This week TSCL has been focused on two issues we are very concerned about.  The first is the payroll tax cut that we told you about last week.  As a reminder, President Trump has said he wants a payroll tax cut in the next financial relief legislation Congress develops in response to the coronavirus.  TSCL opposes that because it would further damage the financial well-being of the Social Security and Medicare programs.  Both programs already need fixing because the lack of financial resources in the coming years may result cutting benefits to seniors.  In fact, Senate Majority Leader Mitch McConnell (R-Ky.) is among Congressional leaders who have already called for that, although they don't call it cutting benefits, they say there is a need to “reign in the costs” of the programs.

The second issue is the COLA – specifically next year's COLA.
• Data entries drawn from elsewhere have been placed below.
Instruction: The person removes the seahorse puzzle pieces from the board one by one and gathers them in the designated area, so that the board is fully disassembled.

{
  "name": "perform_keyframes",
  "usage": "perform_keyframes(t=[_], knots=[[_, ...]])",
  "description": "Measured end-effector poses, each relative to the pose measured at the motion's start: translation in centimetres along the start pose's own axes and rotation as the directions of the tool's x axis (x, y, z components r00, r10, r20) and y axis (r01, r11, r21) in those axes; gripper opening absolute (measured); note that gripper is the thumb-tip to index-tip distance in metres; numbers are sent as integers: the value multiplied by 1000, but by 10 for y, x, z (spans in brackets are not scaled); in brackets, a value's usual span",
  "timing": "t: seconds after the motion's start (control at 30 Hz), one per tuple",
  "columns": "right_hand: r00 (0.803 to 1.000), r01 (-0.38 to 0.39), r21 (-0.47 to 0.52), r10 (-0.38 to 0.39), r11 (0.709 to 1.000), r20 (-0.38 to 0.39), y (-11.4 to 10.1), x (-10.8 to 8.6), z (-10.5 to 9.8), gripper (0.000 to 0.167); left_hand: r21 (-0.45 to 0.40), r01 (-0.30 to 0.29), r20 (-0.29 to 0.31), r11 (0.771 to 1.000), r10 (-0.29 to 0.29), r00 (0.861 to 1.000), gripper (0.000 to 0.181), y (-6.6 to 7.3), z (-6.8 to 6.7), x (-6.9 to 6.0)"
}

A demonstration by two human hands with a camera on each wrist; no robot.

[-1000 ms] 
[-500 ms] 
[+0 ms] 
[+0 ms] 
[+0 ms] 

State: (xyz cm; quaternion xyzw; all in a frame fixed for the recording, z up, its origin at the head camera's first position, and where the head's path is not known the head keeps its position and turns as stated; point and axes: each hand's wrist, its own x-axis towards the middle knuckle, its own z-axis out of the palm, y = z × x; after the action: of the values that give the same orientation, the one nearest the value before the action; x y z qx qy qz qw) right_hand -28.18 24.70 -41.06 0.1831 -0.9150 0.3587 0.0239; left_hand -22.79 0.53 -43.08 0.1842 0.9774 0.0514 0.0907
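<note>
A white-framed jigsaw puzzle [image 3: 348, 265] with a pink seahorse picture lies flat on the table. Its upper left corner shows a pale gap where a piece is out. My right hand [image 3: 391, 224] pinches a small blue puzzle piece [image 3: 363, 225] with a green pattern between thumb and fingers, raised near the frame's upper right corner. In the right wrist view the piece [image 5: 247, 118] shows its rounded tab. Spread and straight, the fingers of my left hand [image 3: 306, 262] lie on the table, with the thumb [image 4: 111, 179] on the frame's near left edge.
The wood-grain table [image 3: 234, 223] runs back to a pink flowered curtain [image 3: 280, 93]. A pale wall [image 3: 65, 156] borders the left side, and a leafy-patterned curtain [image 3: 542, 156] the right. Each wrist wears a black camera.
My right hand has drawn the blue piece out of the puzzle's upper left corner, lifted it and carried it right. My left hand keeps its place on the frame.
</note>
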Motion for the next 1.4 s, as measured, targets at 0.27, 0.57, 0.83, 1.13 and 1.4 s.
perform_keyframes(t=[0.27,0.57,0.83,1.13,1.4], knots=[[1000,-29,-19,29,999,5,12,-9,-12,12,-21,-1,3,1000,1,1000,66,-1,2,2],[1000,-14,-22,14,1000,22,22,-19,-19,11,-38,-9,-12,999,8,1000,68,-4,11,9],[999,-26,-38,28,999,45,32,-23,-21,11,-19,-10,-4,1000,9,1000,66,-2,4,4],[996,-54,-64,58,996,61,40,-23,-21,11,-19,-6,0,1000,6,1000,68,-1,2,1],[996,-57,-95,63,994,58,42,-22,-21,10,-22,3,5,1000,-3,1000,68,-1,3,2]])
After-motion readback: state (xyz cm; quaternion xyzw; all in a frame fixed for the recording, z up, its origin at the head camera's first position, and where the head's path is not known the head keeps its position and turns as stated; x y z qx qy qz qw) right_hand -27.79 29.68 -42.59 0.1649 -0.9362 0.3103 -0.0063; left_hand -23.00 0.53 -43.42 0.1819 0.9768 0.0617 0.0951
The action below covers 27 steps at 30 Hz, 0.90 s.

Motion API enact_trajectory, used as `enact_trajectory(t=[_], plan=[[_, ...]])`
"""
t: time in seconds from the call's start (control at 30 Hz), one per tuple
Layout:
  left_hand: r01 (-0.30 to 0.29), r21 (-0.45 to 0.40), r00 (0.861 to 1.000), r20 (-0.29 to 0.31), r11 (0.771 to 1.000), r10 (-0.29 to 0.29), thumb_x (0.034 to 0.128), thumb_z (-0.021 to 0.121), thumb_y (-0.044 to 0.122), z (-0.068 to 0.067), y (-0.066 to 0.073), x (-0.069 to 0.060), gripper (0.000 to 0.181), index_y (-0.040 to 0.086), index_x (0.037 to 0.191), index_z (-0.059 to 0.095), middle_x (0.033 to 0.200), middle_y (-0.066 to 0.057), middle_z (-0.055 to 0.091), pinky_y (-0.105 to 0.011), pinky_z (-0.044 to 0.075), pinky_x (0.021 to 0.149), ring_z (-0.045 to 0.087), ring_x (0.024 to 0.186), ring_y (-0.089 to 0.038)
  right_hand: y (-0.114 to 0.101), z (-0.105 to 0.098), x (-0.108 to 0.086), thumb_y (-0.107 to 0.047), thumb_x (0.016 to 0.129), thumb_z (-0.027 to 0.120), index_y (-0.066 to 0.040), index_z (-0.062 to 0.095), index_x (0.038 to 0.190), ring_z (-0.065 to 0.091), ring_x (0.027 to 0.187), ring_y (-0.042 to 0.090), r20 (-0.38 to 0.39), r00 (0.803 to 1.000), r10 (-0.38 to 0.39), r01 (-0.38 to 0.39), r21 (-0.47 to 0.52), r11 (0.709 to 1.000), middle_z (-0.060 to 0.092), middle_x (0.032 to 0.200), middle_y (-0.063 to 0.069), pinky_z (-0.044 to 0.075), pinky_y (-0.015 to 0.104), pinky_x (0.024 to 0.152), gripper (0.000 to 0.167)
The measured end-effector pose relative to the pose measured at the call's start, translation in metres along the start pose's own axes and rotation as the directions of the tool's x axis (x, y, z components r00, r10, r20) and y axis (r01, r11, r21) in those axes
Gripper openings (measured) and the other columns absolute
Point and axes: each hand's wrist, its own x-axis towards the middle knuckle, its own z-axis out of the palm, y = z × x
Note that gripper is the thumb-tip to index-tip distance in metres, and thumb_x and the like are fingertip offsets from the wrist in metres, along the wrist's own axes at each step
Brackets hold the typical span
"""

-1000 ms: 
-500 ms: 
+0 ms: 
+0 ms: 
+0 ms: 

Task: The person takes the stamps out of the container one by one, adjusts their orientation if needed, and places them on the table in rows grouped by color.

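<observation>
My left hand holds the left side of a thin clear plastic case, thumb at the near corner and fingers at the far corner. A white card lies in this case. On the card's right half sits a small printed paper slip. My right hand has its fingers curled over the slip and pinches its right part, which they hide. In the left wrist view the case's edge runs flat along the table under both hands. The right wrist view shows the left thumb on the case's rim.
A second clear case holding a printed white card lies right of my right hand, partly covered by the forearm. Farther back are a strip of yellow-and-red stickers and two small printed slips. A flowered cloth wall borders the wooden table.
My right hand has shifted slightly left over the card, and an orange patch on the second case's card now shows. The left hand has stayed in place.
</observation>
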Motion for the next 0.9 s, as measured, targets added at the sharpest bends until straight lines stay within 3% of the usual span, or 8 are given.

The Bureau of Labor Statistics (BLS) the agency within the Department of Labor that gathers information about prices that consumers pay in order to determine the inflation rate, and therefore the COLA for next year, has let it be known that because of the virus they are going to have to estimate some of the costs of goods and services instead of finding out what they actually are.

In other words, next year's COLA could be calculated based at least in part on guesses.  That could be disastrous for seniors.

On its website the BLS explains that it calculates the COLA this way:

* Commodities and Services Pricing Survey, an establishment survey of businesses selling goods and services to consumers, used to provide the price data for the CPI

* Housing Survey, a survey of landlords and tenants used to provide rent data for CPI’s shelter indexes.

Because of the coronavirus, however, the BLS has been unable to gather much of the information from those two categories.  Therefore, although they do not use the word, they are going to guess at those costs.  It may be an educated guess, but it is still a guess, nonetheless.

Unless something is done, TSCL calculates there may be no COLA for next year.

We will be putting out more information about this in the next few days and we are working on what we believe is a realistic solution to the COLA problem.  Please be looking for that information.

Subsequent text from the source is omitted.